COLLECTED DATA: Begin

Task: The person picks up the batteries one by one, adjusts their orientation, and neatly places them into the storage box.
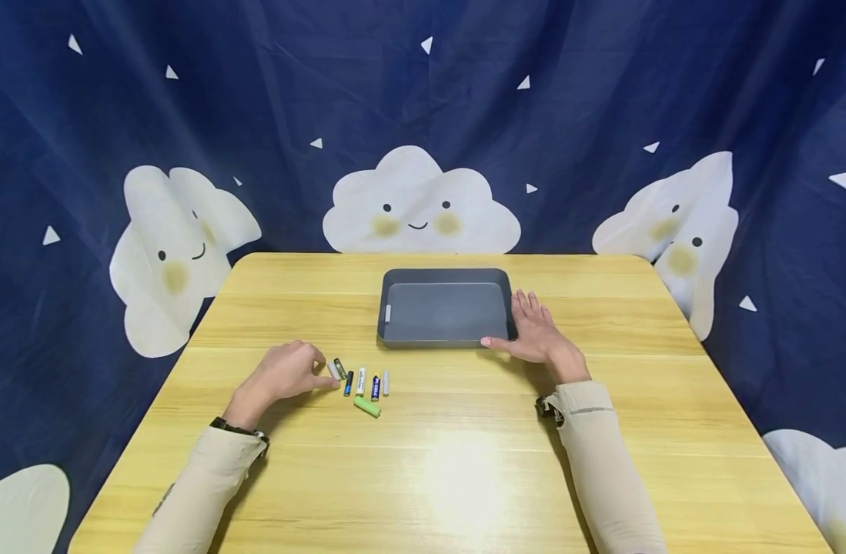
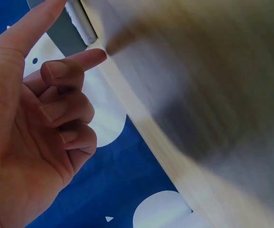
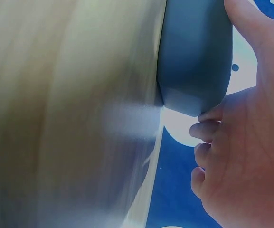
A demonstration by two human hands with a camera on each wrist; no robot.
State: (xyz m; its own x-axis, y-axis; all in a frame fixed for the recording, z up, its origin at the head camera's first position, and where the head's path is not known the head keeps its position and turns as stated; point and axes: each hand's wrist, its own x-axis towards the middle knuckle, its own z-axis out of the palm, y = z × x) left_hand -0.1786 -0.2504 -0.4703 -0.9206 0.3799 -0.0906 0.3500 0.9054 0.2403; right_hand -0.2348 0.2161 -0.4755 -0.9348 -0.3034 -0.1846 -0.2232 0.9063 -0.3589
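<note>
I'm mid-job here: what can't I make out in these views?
Head: any lettering on the dark green battery, too small.
Head: any markings on the small pale piece inside the tray, too small.
Left wrist: thumb tip of the left hand, cut off by the top edge.
Right wrist: the tray's interior, hidden by its own outer wall.

Left grip (image 2: 37,126) near a pale cylinder (image 2: 81,23), perhaps a battery.
</note>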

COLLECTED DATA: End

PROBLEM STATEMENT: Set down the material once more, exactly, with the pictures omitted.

FINISHED TASK:
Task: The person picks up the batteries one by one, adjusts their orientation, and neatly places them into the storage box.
A demonstration by two human hands with a camera on each wrist; no robot.
State: (xyz m; its own x-axis, y-axis; all in a frame fixed for the recording, z up, its origin at the head camera's first position, and where the head's path is not known the head keeps its position and turns as stated; point and axes: each hand's wrist, its own x-axis towards the middle knuckle, its own z-axis out of the palm, y = z × x) left_hand -0.1786 -0.2504 -0.4703 -0.9206 0.3799 -0.0906 0.3500 0.9054 0.2403; right_hand -0.2348 0.2161 -0.4755 -0.9348 -0.3034 -0.1846 -0.2232 0.9063 -0.3589
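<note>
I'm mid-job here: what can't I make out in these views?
Head: any lettering on the dark green battery, too small.
Head: any markings on the small pale piece inside the tray, too small.
Left wrist: thumb tip of the left hand, cut off by the top edge.
Right wrist: the tray's interior, hidden by its own outer wall.

Left grip (image 2: 37,126) near a pale cylinder (image 2: 81,23), perhaps a battery.
</note>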

What has been written completes the answer.